What the task requires:
Reproduce every record verbatim but drop the pictures.

---+---

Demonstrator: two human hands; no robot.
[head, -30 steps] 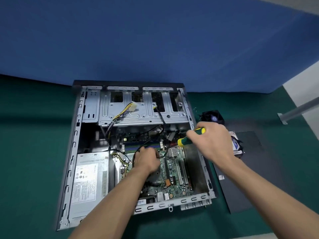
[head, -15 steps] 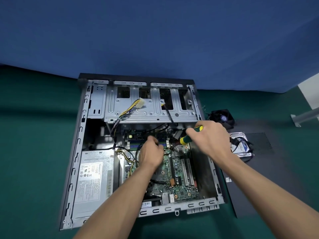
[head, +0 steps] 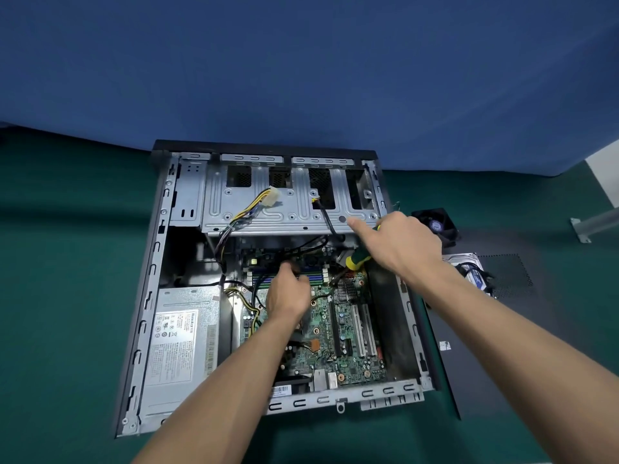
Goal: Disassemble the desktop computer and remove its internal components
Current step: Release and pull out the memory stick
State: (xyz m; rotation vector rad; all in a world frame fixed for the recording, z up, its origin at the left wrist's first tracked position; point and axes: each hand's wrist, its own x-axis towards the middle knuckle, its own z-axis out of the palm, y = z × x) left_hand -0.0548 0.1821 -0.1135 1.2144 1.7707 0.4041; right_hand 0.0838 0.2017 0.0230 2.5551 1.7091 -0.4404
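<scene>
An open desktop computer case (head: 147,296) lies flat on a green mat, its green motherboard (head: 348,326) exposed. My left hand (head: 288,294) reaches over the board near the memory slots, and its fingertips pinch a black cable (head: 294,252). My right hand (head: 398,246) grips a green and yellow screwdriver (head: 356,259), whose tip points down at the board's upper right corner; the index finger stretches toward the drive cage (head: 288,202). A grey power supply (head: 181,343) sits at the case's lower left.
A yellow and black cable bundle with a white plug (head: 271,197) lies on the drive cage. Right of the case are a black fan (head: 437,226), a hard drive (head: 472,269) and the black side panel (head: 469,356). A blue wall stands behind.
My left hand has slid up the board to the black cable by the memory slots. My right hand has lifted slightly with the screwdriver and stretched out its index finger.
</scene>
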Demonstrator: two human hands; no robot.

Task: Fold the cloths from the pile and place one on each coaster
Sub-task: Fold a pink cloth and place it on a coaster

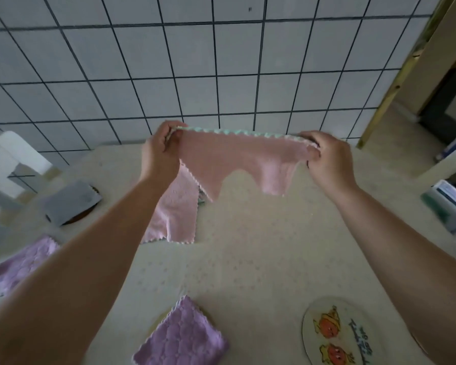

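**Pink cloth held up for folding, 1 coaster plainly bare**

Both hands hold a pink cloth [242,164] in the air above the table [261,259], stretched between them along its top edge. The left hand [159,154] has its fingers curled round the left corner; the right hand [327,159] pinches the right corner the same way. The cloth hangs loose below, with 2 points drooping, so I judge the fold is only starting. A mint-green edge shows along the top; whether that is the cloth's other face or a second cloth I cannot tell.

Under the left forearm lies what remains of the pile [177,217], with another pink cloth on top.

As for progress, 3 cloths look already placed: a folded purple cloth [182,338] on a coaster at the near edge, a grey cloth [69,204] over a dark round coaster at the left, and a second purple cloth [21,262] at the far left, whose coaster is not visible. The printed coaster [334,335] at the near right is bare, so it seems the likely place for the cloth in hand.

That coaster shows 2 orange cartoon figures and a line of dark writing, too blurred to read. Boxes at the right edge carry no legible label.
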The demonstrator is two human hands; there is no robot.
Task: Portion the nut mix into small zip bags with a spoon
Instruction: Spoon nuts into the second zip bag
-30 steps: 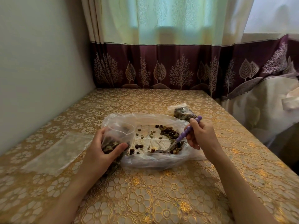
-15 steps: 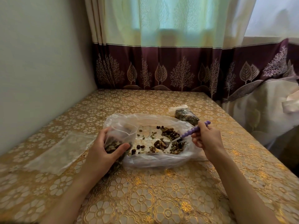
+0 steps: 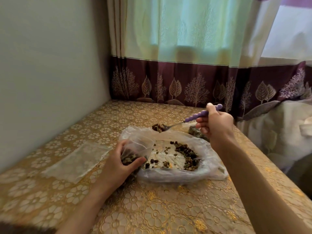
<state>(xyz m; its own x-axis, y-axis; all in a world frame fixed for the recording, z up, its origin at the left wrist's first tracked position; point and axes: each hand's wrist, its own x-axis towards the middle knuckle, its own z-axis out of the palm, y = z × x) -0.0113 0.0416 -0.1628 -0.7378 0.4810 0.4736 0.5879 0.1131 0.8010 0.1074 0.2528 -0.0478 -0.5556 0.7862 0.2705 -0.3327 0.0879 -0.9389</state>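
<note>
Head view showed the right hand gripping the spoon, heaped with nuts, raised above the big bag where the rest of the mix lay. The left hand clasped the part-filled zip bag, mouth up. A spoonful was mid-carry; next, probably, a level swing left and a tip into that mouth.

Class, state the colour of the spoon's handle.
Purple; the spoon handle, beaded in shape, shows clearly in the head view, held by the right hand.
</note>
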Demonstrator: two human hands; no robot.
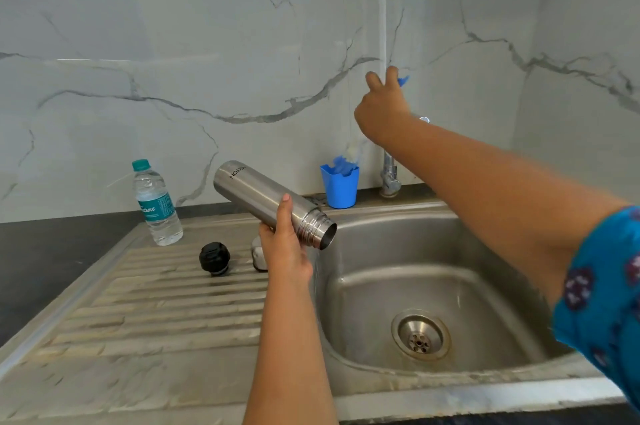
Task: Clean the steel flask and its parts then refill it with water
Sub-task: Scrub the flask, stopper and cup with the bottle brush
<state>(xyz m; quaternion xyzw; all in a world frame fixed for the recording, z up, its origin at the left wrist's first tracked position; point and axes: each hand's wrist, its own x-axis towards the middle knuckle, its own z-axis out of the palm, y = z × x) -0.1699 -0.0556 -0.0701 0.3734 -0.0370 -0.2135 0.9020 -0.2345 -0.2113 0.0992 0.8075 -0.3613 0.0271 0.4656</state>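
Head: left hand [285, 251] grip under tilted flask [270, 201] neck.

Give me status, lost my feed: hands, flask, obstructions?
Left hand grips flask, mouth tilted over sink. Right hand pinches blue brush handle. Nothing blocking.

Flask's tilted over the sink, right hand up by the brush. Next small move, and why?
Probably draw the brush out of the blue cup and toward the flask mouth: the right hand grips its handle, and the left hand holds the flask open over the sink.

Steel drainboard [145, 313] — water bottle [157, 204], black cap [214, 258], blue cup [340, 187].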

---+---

Task output:
Demonstrator: two human hands; no robot.
[head, -30 steps] 
[head, -15 steps] 
[head, +0 steps] 
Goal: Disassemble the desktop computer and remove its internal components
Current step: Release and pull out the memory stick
State: (xyz m; rotation vector rad; all in a world frame fixed for the recording, z up, its origin at the left wrist's first tracked position; point and axes: each hand's wrist, its own x-axis towards the middle knuckle, its own z-axis out of the palm, y = z × x) left_hand -0.0548 0.1821 -0.1135 1.2144 1.7707 0.4041; right_hand 0.0838 0.2017 0.0230 2.5551 1.7091 -0.4404
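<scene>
An open desktop computer case (head: 147,296) lies flat on a green mat, its green motherboard (head: 348,326) exposed. My left hand (head: 288,294) reaches over the board near the memory slots, and its fingertips pinch a black cable (head: 294,252). My right hand (head: 398,246) grips a green and yellow screwdriver (head: 356,259), whose tip points down at the board's upper right corner; the index finger stretches toward the drive cage (head: 288,202). A grey power supply (head: 181,343) sits at the case's lower left.
A yellow and black cable bundle with a white plug (head: 271,197) lies on the drive cage. Right of the case are a black fan (head: 437,226), a hard drive (head: 472,269) and the black side panel (head: 469,356). A blue wall stands behind.
My left hand has slid up the board to the black cable by the memory slots. My right hand has lifted slightly with the screwdriver and stretched out its index finger.
</scene>
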Demonstrator: two human hands; no robot.

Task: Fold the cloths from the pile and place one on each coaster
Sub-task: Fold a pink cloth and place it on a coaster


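**Pink cloth held up for folding, 1 coaster plainly bare**

Both hands hold a pink cloth [242,164] in the air above the table [261,259], stretched between them along its top edge. The left hand [159,154] has its fingers curled round the left corner; the right hand [327,159] pinches the right corner the same way. The cloth hangs loose below, with 2 points drooping, so I judge the fold is only starting. A mint-green edge shows along the top; whether that is the cloth's other face or a second cloth I cannot tell.

Under the left forearm lies what remains of the pile [177,217], with another pink cloth on top.

As for progress, 3 cloths look already placed: a folded purple cloth [182,338] on a coaster at the near edge, a grey cloth [69,204] over a dark round coaster at the left, and a second purple cloth [21,262] at the far left, whose coaster is not visible. The printed coaster [334,335] at the near right is bare, so it seems the likely place for the cloth in hand.

That coaster shows 2 orange cartoon figures and a line of dark writing, too blurred to read. Boxes at the right edge carry no legible label.
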The demonstrator is two human hands; there is no robot.
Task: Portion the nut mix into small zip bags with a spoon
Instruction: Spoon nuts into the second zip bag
-30 steps: 
-15 steps: 
+0 steps: 
<state>(xyz m; its own x-axis, y-axis; all in a world frame fixed for the recording, z up, its origin at the left wrist's first tracked position; point and axes: each hand's wrist, its own x-axis towards the middle knuckle, its own z-axis out of the palm, y = z × x) -0.0113 0.0416 -0.1628 -0.7378 0.4810 0.4736 0.5879 0.1131 0.8010 0.1074 0.2528 -0.0478 -0.5556 0.7862 0.2705 -0.3327 0.0879 -0.9389</state>
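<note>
Head view showed the right hand gripping the spoon, heaped with nuts, raised above the big bag where the rest of the mix lay. The left hand clasped the part-filled zip bag, mouth up. A spoonful was mid-carry; next, probably, a level swing left and a tip into that mouth.

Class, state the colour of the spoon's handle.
Purple; the spoon handle, beaded in shape, shows clearly in the head view, held by the right hand.
</note>
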Demonstrator: two human hands; no robot.
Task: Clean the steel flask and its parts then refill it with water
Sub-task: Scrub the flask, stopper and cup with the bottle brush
<state>(xyz m; quaternion xyzw; all in a world frame fixed for the recording, z up, its origin at the left wrist's first tracked position; point and axes: each hand's wrist, its own x-axis towards the middle knuckle, its own z-axis out of the palm, y = z × x) -0.1699 -0.0556 -0.0701 0.3734 -0.0370 -0.2135 0.9020 -0.2345 -0.2113 0.0992 0.8075 -0.3613 0.0271 0.4656</state>
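Head: left hand [285, 251] grip under tilted flask [270, 201] neck.

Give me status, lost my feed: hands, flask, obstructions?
Left hand grips flask, mouth tilted over sink. Right hand pinches blue brush handle. Nothing blocking.

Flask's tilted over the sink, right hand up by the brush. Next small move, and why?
Probably draw the brush out of the blue cup and toward the flask mouth: the right hand grips its handle, and the left hand holds the flask open over the sink.

Steel drainboard [145, 313] — water bottle [157, 204], black cap [214, 258], blue cup [340, 187].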

The given answer completes the exercise.